**What you need to do:** In the data below, find the line that contains "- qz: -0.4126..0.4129" and the line that contains "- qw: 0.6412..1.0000". Copy both, plus every line between them, exactly.

[Stored records]
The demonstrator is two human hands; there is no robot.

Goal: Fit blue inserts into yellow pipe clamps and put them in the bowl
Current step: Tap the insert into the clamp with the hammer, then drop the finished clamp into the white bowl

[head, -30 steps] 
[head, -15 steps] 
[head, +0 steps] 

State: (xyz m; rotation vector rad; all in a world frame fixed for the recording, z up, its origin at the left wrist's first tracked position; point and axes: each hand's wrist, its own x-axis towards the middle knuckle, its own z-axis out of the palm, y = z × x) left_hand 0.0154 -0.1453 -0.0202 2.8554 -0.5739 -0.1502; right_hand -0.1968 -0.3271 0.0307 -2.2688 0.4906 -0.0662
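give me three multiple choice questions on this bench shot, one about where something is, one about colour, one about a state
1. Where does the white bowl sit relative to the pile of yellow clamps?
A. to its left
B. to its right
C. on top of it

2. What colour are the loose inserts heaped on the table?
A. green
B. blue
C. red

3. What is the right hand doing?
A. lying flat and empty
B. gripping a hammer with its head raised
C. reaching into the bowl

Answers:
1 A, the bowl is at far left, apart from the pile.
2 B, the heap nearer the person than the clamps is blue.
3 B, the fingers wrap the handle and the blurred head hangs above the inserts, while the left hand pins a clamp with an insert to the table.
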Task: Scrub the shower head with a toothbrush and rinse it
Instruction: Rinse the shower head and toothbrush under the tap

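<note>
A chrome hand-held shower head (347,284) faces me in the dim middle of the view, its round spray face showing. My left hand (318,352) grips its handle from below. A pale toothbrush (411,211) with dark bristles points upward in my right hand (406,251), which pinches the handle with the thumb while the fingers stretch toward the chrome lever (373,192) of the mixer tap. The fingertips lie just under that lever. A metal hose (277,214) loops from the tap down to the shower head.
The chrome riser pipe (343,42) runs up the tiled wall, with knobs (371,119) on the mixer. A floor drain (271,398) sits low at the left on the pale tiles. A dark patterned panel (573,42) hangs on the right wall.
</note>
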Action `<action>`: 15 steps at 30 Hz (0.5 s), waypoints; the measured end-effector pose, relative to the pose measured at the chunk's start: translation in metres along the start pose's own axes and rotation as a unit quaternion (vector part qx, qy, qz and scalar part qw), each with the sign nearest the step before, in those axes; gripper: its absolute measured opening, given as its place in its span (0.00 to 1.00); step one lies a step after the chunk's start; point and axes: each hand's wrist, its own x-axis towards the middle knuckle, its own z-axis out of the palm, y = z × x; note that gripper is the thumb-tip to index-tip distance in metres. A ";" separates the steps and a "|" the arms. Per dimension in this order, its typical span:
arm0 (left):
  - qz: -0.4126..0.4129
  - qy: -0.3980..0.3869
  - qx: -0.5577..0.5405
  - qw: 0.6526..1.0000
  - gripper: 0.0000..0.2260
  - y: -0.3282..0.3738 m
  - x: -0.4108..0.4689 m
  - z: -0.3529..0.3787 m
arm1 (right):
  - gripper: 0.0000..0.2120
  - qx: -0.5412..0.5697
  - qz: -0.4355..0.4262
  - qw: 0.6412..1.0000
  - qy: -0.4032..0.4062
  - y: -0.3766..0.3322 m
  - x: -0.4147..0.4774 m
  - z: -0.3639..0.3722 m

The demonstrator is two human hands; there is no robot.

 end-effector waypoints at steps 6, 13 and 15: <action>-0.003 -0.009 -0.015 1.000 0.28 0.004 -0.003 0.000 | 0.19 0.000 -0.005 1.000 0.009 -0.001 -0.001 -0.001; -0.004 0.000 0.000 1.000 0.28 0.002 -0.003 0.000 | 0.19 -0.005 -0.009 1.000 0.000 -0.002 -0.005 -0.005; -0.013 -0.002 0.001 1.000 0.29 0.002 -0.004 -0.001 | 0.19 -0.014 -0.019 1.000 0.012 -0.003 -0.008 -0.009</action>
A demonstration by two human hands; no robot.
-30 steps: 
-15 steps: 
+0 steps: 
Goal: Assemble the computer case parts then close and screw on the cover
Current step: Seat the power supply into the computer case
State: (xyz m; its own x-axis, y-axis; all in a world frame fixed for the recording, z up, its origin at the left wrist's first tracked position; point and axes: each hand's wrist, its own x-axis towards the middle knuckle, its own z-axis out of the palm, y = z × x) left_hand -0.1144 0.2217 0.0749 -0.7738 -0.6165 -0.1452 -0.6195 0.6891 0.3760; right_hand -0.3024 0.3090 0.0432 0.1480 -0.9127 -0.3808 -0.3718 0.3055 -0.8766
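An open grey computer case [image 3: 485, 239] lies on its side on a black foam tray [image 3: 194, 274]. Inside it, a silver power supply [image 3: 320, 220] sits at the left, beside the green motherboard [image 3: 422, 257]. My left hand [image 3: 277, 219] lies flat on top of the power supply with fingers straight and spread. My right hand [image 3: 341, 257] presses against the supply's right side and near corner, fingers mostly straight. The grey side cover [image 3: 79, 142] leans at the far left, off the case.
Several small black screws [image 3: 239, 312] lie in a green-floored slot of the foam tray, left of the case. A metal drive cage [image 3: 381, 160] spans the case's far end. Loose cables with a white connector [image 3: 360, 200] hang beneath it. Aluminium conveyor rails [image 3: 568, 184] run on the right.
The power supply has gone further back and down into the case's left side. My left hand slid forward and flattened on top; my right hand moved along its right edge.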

**Response:**
  - qz: -0.4126..0.4129
  - qy: -0.3980..0.3869
  - qx: -0.5577..0.5405
  - qw: 0.6526..1.0000
  - gripper: 0.0000..0.2260
  - y: -0.3282..0.3738 m
  - x: -0.4108..0.4689 m
  - z: -0.3529..0.3787 m
arm1 (right):
  - gripper: 0.0000..0.2120
  - qx: -0.5412..0.5697
  - qz: -0.4355..0.4262
  - qw: 0.6412..1.0000

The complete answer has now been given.